The collaboration, announced at Aviation Week’s MRO Americas in Orlando, builds on an existing commercial partnership between the two brands. Under terms of the agreement, Delta TechOps will serve as the sole commercial interface for an initial portfolio of A320 component repair services—that is expected to expand over time—supported at LATAM’s repair facility in Sao Carlos, Brazil.
“We share a common view that there is a need in the market, and there is growing demand,” Sebastian Acuto, VP of Fleet and Projects at LATAM Airlines told Aviation Week. “We have been talking about our complementary capabilities, in order to create something quite unique.”
Beyond the initial A320 scope, “this could evolve eventually into other fleets or other areas,” Acuto said.

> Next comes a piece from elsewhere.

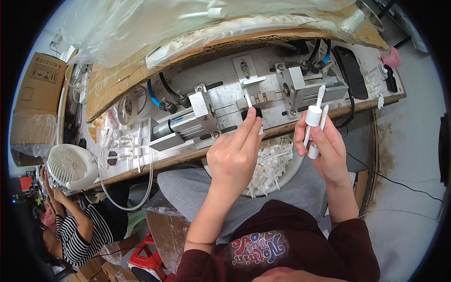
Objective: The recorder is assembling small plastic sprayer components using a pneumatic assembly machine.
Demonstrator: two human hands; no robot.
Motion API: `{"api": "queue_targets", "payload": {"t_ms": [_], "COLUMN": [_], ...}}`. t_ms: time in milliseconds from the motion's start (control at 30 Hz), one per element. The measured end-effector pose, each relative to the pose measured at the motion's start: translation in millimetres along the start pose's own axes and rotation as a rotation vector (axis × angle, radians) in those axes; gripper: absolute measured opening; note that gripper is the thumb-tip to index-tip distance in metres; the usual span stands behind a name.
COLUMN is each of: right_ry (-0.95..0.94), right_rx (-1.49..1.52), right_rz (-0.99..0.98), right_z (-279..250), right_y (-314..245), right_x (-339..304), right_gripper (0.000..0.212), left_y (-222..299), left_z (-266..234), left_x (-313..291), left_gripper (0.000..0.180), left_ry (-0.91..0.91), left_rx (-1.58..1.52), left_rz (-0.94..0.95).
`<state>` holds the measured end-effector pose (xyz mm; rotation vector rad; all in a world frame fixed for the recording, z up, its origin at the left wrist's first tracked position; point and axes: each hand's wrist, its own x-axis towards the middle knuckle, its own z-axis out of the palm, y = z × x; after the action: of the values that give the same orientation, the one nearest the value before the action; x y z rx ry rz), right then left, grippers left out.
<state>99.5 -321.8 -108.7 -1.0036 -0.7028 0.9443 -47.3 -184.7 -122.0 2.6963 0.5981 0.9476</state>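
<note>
Left hand [235, 152] nearer, mid-frame, fingers extended, grip unclear; fingertips by white stick [247, 97] at upper centre, long axis near-vertical in frame. Right hand [331, 152], right of centre, curled around white capped applicators [313, 115].

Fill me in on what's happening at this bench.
The right hand is holding a few white capped sticks above the bench's front edge. The left hand reaches into a metal fixture, its fingertips at the near end of a white stick; whether they press on it, I can't tell. A round tub of loose white pieces sits below, just in front of the bench.
</note>
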Motion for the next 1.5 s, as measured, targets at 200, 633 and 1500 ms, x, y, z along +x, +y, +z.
{"api": "queue_targets", "payload": {"t_ms": [200,633,1500], "right_ry": [-0.010,-0.152,0.130], "right_rx": [-0.201,-1.176,-0.265], "right_rz": [-0.049,-0.643,0.011], "right_z": [-3,-5,14], "right_y": [1,13,14], "right_x": [-4,3,-16], "right_gripper": [0.025,0.027,0.041], "left_y": [-1,12,-1], "left_z": [-1,-30,-5], "left_x": [6,0,9], "left_gripper": [0.028,0.024,0.030], "left_ry": [-0.006,-0.309,-0.030], "left_rx": [0.020,-1.125,0.039], "left_rz": [0.004,-0.622,0.025]}}
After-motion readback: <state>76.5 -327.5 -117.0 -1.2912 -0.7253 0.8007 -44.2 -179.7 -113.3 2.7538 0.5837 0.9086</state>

Pending regulatory approval in Brazil, the agreement is expected to begin in the second quarter of 2026 with a phased transition of select Delta A320 components to LATAM’s repair facility. Once approvals are in hand, “we’ll start right away with a ramp up, and the idea is to grow over time,” Acuto said. “We are already ramping up our capabilities and hiring.”

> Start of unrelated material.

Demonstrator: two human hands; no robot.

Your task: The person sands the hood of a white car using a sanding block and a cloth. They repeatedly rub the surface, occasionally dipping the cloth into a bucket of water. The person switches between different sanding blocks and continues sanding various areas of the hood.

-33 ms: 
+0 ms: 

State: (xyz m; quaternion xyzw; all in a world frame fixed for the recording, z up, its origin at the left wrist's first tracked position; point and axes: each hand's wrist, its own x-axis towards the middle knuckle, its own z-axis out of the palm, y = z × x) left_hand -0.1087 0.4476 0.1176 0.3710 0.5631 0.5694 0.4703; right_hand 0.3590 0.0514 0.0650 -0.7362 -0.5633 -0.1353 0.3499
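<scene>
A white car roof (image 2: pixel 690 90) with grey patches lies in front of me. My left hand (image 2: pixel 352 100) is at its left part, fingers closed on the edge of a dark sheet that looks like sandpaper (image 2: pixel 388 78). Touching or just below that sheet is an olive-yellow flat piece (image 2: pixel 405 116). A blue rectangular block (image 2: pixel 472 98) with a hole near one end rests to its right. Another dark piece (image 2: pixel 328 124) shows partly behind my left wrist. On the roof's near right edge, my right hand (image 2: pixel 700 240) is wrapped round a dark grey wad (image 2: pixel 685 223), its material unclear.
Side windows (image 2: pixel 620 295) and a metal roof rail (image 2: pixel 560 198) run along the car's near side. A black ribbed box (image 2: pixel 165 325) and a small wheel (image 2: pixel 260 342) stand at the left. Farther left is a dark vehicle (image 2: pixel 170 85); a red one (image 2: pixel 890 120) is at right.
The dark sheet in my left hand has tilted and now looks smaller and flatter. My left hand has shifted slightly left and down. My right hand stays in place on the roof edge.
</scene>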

Designed to support both Delta’s fleet and the growing needs of third-party customers, the collaboration expands Delta TechOps’ global maintenance network, and “is a real key part of our growth in the third-party MRO space at the moment,” Marc Meredith, SVP and chief commercial operator, Delta TechOps said, here in Orlando. “As we launch forward in that journey, we’ll probably see a number of similar-type arrangements.”
The collaboration with LATAM also allows Delta TechOps to accelerate its own growth as it works to realize future revenue targets, tapping into additional capacity and capabilities. TechOps expects 2026 to be a milestone year for the MRO business, Meredith said, anticipating TechOps can achieve $1 billion in revenue for the first time. TechOps is targeting $2-3 billion in the next couple of years and is projecting it can hit a $5 billion target sometime in the next decade.
For LATAM, the agreement strengthens its maintenance capabilities and expands the role of its Sao Carlos facility in Latin America. “It reinforces our ambition to establish the region as a strategic hub for aviation maintenance, engineering expertise, and innovation,” LATAM Airlines Brasil CEO Jerome Cadier said.
Expanding their commercial relationship will allow both companies to leverage complementary strengths. The conflict in Iran and other industry headwinds are not deterring the two, anticipating their collaboration to be long-term.
“We’ve been in this in this business for a long time, both companies, and we’ve seen lots of challenges during those times, and this is just the latest,” Meredith said. “When you have two premium brands like Delta and LATAM, we’re used to dealing with challenges, and that’s what we do. We feel confident that this will stand the test of time.”